* _Task brief_
When you reach the line with "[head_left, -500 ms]", start repeating the lines exactly and keep going to the end of the records, but drop every picture.

* _Data to use_
Segment Open

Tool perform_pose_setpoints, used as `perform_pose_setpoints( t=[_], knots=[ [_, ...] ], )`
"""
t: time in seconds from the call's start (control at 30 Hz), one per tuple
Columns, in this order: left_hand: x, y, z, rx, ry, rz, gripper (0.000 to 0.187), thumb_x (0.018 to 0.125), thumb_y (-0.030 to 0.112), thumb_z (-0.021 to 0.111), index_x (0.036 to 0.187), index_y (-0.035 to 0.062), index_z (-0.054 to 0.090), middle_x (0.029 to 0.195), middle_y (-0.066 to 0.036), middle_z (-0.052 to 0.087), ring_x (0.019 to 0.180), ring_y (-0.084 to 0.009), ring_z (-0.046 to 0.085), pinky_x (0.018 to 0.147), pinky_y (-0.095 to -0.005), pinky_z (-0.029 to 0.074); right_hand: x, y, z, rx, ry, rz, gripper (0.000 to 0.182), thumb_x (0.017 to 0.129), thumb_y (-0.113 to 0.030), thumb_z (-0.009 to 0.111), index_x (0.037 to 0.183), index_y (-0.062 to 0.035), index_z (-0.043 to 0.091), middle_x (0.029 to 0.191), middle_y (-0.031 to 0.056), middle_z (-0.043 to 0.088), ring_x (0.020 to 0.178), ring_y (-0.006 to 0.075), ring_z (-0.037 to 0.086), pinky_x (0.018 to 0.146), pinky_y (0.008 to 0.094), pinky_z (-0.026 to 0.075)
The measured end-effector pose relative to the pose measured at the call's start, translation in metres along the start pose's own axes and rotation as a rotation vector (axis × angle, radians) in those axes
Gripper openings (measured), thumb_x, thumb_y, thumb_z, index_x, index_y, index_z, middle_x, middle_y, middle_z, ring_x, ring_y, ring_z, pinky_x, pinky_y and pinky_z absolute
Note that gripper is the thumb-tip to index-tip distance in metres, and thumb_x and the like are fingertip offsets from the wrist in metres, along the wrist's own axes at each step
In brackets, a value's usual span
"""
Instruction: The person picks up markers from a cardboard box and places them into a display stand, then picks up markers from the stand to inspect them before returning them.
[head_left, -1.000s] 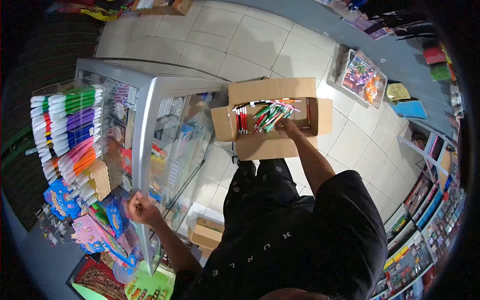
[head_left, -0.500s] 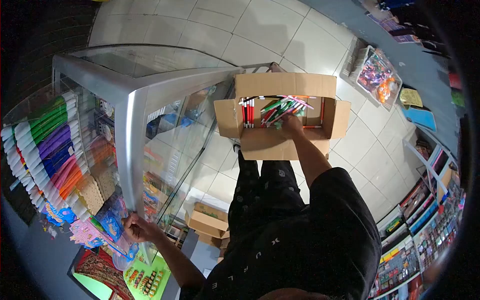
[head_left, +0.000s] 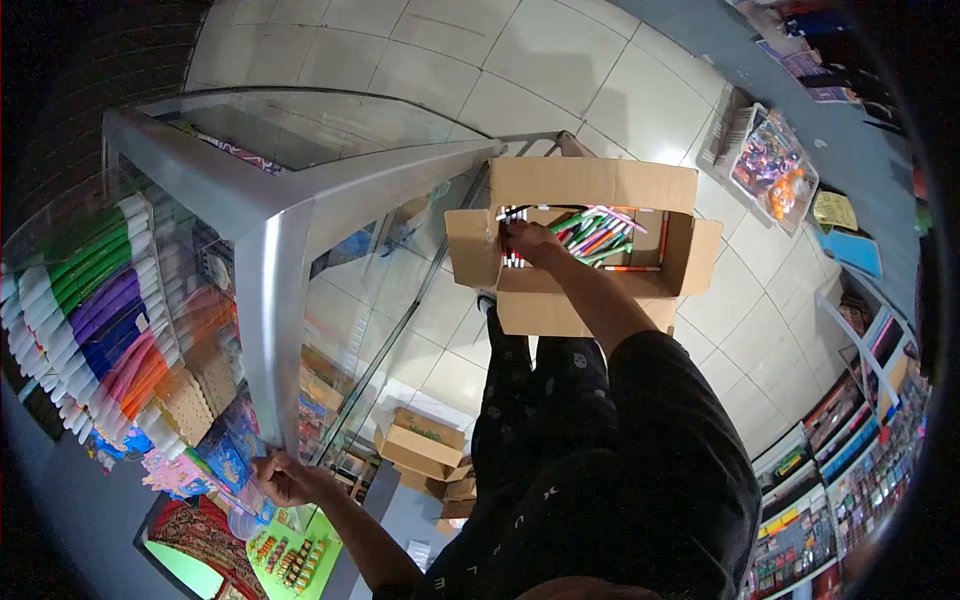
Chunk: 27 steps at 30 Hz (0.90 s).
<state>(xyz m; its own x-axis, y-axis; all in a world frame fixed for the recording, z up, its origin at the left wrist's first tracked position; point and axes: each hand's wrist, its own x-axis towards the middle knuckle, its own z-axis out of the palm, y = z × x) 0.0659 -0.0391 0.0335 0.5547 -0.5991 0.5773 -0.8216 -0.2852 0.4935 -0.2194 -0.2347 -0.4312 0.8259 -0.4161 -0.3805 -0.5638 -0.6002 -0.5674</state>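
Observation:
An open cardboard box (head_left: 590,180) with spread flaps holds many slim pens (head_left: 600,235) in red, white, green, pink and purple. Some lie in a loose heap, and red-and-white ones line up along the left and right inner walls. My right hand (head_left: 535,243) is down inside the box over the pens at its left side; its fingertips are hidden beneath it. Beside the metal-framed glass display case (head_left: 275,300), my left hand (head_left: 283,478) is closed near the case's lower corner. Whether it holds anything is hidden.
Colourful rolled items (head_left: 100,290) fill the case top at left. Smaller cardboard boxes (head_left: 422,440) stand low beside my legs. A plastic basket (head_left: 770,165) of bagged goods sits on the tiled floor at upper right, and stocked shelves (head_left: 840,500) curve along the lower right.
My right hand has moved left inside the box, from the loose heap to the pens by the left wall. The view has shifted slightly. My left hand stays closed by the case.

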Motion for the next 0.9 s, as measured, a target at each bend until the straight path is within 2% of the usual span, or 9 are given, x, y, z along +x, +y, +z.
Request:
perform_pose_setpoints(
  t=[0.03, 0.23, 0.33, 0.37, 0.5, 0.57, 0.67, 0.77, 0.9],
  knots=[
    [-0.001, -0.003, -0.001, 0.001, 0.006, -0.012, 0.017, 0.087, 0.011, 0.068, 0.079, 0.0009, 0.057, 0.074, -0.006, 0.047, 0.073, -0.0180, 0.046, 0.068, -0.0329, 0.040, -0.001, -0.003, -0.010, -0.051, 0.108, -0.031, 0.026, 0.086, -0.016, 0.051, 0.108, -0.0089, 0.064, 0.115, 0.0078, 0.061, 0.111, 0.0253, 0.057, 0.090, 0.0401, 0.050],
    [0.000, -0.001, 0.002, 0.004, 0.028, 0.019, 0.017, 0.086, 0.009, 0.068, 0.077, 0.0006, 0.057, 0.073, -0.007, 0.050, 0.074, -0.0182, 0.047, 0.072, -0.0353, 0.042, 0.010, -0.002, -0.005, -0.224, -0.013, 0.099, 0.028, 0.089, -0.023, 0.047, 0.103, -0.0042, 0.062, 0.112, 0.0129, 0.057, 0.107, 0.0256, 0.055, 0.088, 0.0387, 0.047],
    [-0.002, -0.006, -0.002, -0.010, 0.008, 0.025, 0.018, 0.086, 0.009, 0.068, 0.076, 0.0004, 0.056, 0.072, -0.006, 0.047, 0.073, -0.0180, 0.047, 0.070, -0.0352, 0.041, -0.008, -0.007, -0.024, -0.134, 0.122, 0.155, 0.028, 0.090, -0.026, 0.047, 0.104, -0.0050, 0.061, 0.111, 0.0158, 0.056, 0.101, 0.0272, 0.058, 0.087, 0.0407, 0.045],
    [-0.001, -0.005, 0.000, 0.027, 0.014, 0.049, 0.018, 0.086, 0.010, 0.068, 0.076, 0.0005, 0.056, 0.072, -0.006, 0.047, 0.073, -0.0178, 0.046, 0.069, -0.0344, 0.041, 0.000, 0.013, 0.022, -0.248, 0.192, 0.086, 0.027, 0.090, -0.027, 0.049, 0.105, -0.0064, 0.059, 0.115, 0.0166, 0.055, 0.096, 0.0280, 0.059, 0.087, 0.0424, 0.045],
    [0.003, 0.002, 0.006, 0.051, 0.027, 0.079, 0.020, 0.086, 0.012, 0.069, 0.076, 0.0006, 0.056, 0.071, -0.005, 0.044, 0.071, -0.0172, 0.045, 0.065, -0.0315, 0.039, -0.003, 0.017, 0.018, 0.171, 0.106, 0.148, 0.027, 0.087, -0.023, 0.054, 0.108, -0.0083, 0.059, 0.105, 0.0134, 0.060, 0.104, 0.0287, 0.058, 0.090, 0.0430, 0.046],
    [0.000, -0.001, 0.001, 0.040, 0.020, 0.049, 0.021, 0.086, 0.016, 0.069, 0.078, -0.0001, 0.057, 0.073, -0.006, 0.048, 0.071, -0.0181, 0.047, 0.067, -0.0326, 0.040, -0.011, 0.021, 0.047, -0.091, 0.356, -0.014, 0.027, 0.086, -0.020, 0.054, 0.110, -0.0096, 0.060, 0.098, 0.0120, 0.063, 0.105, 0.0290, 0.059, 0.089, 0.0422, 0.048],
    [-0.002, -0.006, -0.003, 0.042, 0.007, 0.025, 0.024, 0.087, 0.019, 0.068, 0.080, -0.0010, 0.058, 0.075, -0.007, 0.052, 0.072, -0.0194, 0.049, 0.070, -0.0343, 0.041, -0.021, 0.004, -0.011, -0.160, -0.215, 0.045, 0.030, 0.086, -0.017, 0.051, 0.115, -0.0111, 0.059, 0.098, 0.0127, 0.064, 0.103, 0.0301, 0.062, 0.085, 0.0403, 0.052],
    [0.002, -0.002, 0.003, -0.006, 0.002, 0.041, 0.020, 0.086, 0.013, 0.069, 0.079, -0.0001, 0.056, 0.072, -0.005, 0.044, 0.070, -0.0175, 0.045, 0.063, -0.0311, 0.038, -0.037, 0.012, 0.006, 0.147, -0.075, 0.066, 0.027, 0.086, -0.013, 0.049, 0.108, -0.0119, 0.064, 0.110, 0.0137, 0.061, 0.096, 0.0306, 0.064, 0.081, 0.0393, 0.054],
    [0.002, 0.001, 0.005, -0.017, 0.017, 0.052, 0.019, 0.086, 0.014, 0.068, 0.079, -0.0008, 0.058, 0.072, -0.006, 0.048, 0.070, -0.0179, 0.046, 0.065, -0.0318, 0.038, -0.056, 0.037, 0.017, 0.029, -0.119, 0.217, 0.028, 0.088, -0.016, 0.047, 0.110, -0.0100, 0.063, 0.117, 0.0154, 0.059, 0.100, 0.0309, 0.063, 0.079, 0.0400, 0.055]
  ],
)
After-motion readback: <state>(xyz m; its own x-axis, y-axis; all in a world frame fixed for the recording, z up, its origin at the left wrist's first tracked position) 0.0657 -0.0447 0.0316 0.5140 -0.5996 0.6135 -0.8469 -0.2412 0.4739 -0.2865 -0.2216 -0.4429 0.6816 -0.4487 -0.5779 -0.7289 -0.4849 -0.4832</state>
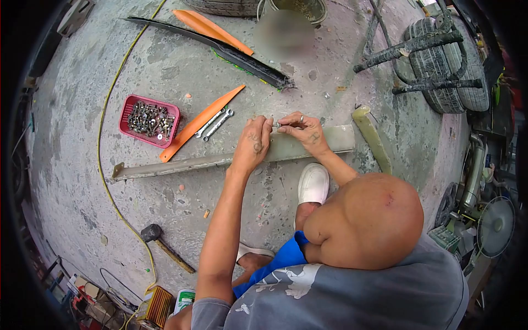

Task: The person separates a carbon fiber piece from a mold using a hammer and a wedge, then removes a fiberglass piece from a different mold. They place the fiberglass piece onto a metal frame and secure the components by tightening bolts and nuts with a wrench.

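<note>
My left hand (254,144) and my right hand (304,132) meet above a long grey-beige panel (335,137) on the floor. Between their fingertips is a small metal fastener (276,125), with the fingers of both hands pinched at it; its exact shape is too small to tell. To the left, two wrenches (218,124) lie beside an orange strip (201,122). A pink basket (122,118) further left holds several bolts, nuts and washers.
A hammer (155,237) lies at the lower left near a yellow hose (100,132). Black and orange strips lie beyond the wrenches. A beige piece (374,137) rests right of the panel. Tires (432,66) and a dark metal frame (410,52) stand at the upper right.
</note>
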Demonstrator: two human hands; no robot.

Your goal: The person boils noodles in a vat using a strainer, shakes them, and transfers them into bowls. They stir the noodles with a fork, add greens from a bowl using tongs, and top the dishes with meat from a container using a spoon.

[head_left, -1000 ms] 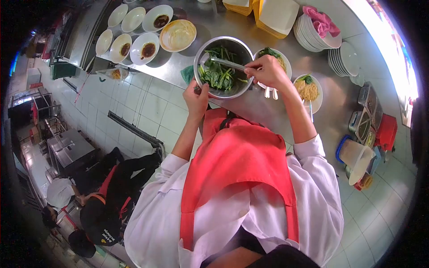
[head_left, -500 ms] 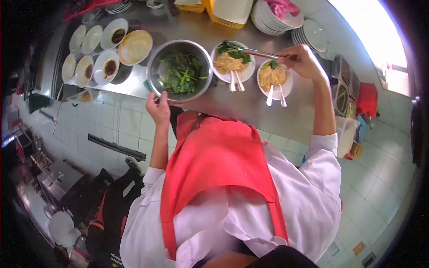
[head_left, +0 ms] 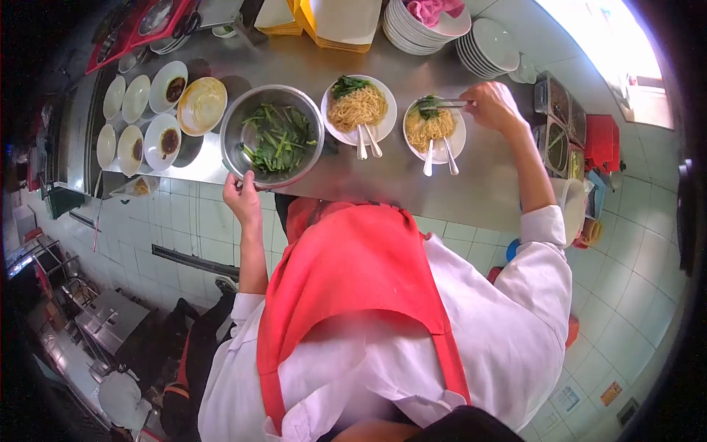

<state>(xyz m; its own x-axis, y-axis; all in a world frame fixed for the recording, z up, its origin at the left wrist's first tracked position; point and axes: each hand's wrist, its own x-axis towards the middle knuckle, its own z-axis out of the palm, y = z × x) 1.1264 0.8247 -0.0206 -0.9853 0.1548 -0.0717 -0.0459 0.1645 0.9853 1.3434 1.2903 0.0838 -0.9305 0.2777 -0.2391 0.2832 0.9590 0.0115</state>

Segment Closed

* _Output of the exercise_
[head_left, -500 ms] 
[head_left, +0 ms] 

<state>(xyz m; its own x-axis, y-axis; all in a world frame fixed for the recording, z up, its origin at the left wrist's first tracked position; point and axes: each hand's wrist, its own x-axis towards the middle knuckle, its own z-axis out of the palm, y = z × x) 1.1264 0.8247 -0.0206 -0.9853 0.1548 -0.0717 -0.0459 0.1645 0.9853 1.3434 1.2903 0.0838 -0.9305 0.2777 -0.2391 0.2832 0.9590 0.0115</state>

The requested output has now been given in full.